John Burn-Murdoch Profile picture
Nov 11, 2021 18 tweets 6 min read Read on X
NEW: England has recorded 18 successive days of week-on-week declines in cases, its longest sequence of declines since February, suggesting its autumn/winter wave may have peaked ft.com/content/e11add…
Crucially, hospital admissions, patient numbers and deaths are now also trending downwards, as the fall in case numbers has shifted from being youth-driven into all age groups.

These acute indicators look to be topping out at 10-20% of last winter’s peak levels.
A key factor here has been England’s booster rollout.

Antibody levels in the oldest groups (vaccinated the earliest) had been slowly eroding as the months passed, but in the last 5 weeks they have shot back up as third doses have gone into arms 💉💉💉💪💪💪
The result is that rates in England are now falling fastest for the elderly. This is true both for cases...
...and for hospital admissions.

Of course, this data is noisy and there are many factors that could explain why rates may fall faster or slower among one group than another, but the combination of third doses, antibodies, cases and admissions paint a persuasive picture.
So the situation in England looks promising. What of the rest of Europe?

No country is avoiding the winter wave, with cases climbing right across western Europe, and acute metrics following suit. Several now exceed UK’s peak cases & ICU patients, and may soon exceed on deaths.
The picture is worse in central Europe, where ICU occupancy and death rates now exceed UK levels in almost all countries, and are still rising fast.
Looking further east, many countries’ waves began earlier and now look to be subsiding, but they’re subsiding from staggeringly high levels, with several nations setting new records for deaths almost two years into the pandemic.
Another way of looking at this is to measure each metric for each country relative to its peak level before this winter.

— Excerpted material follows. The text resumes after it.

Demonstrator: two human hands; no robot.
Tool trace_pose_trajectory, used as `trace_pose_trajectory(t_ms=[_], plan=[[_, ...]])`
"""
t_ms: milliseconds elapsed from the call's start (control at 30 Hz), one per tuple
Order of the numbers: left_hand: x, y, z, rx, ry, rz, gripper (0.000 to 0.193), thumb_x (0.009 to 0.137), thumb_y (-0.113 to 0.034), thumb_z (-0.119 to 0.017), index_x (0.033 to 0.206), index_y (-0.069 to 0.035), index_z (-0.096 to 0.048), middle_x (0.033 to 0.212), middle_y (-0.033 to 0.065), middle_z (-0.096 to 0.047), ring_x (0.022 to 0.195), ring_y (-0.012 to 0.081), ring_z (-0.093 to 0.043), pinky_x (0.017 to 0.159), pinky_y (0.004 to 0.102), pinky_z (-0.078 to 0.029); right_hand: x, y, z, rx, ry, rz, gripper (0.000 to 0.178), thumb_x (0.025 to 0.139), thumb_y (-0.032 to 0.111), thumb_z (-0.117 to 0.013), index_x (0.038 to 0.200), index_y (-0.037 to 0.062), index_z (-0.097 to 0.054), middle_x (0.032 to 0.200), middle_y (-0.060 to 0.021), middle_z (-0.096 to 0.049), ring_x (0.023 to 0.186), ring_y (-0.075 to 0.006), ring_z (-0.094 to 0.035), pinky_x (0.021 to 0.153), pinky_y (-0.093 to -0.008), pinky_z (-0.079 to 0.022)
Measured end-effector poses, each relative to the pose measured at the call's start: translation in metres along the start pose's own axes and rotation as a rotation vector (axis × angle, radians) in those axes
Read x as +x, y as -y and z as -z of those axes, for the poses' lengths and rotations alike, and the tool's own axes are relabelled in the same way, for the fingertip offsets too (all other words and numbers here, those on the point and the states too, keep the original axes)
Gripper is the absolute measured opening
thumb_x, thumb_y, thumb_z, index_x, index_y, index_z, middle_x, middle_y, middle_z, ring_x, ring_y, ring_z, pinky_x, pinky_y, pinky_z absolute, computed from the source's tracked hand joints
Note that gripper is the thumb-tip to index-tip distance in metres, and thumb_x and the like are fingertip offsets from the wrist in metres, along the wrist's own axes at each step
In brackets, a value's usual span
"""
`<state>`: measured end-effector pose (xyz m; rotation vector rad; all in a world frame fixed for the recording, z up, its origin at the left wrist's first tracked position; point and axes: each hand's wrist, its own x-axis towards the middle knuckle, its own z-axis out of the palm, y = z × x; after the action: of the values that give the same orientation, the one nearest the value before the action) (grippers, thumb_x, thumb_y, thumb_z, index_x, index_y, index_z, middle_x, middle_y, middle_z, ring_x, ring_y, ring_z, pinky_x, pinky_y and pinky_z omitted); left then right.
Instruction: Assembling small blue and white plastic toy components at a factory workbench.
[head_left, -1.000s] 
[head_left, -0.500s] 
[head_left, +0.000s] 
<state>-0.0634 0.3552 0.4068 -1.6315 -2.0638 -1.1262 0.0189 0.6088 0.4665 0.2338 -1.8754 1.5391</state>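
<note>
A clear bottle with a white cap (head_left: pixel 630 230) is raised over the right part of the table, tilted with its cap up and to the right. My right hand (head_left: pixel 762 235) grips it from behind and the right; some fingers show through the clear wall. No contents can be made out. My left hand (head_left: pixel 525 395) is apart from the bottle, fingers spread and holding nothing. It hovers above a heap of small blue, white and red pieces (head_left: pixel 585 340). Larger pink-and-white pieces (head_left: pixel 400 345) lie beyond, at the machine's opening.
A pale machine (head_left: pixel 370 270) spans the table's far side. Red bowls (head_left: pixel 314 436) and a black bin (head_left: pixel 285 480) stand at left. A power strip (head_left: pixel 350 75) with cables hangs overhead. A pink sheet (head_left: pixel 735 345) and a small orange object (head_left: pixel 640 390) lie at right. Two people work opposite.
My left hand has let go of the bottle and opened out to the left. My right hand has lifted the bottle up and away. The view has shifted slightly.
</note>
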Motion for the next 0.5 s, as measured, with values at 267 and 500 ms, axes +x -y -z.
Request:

When we do this, the impact of vaccines is very clear, and shows up in two ways:
First, the simple height of the current wave.

In countries with high vaccine coverage, cases remain well below past peaks.

Where vax rates are low, peaks have been exceeded, in some cases shattered...
...and second, the ratio of the acute metrics to cases.

In well-vaxxed Netherlands and UK, cases have climbed close to past peaks, but hospitalisations & deaths remain at lower levels

But in countries where many are yet to get their 2nd dose, deaths rise in lockstep with cases.
Among richer western European countries, there is growing concern over the situation in German-speaking countries, where numbers of people yet to receive a single dose are much higher than elsewhere.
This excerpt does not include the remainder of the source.